Ramblings of an aging IT geek
← Ramblings of an aging IT geek
networking

bgp in the homelab, because why not

Running BGP between a couple of hosts and the edge router at home, mostly so failover and per-service routing stop being a manual chore.

Patch panel and network cables

The honest answer to "why BGP at home" is that I wanted my services to announce themselves rather than me hand-editing static routes every time I moved something. The slightly more honest answer is that I do this for a living and wanted to break it somewhere that only annoys me.

The setup is small. The edge box runs a full routing daemon, and two internal hosts speak BGP back to it over a private AS in the 64512–65534 range. Each host announces a small /32 or /28 for the services it actually owns. When a host goes away, the announcement goes away, and traffic stops being sent into a black hole. That is the entire trick. No keepalived, no floating VIP scripts I forget the logic of by next year.

Rack and switching gear

Config-wise it is unglamorous. A minimal BIRD setup on each host looks roughly like this:

protocol bgp edge {
    local as 65001;
    neighbor 10.0.0.1 as 65000;
    import none;
    export where proto = "static_svc";
}

protocol static static_svc {
    route 10.0.10.5/32 via "lo";
}

The export filter is the important bit. I do not want a host accidentally announcing the whole world back at the router, so I only export the static routes I deliberately defined. Import is none; the hosts do not need to learn anything, they just need the default route they already have.

What surprised me is how calm it is once it works. I pulled a cable on one host expecting drama and instead the route just withdrew, traffic shifted, and nothing logged an angry message. The failover is sub-second because the session drops and BIRD reconverges immediately.
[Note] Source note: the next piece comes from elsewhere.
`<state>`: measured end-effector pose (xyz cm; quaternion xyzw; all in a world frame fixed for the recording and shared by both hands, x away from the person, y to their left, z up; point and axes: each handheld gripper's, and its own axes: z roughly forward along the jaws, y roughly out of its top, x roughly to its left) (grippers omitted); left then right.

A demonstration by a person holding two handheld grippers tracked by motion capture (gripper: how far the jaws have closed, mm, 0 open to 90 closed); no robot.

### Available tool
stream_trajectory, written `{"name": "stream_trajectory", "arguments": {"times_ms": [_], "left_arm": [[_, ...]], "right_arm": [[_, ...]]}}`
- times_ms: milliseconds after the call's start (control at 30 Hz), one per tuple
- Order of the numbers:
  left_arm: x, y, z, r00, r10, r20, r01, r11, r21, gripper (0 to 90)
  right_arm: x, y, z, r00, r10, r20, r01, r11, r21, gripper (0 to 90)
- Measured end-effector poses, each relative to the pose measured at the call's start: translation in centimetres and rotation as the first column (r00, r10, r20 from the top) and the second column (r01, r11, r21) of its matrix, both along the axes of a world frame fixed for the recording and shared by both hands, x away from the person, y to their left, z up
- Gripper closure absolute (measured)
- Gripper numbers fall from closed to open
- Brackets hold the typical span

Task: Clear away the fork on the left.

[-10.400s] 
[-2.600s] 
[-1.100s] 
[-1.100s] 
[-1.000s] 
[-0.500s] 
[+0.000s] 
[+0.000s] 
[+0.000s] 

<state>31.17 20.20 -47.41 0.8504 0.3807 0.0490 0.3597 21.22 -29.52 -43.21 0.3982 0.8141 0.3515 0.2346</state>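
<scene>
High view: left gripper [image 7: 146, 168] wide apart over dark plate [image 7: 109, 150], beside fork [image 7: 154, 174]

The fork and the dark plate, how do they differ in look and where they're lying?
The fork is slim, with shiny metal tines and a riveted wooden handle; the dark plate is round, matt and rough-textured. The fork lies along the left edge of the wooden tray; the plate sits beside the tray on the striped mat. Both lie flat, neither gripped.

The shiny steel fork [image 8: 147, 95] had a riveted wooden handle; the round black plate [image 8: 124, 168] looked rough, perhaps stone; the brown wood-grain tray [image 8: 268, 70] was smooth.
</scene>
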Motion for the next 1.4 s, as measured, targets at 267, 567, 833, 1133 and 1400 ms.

Compared to waiting on an ARP timeout or a health check interval, it feels almost rude how fast it is.

It is absolutely overkill for a house. I am aware. But the failure modes are now boring and visible, and I would rather debug a missing route announcement than a shell script that decided not to run. If you already understand BGP from work, doing it at home costs you an evening and teaches you the operational edges you never see in a controlled environment. If you do not, this is a forgiving place to learn, because the only customer you can upset is yourself.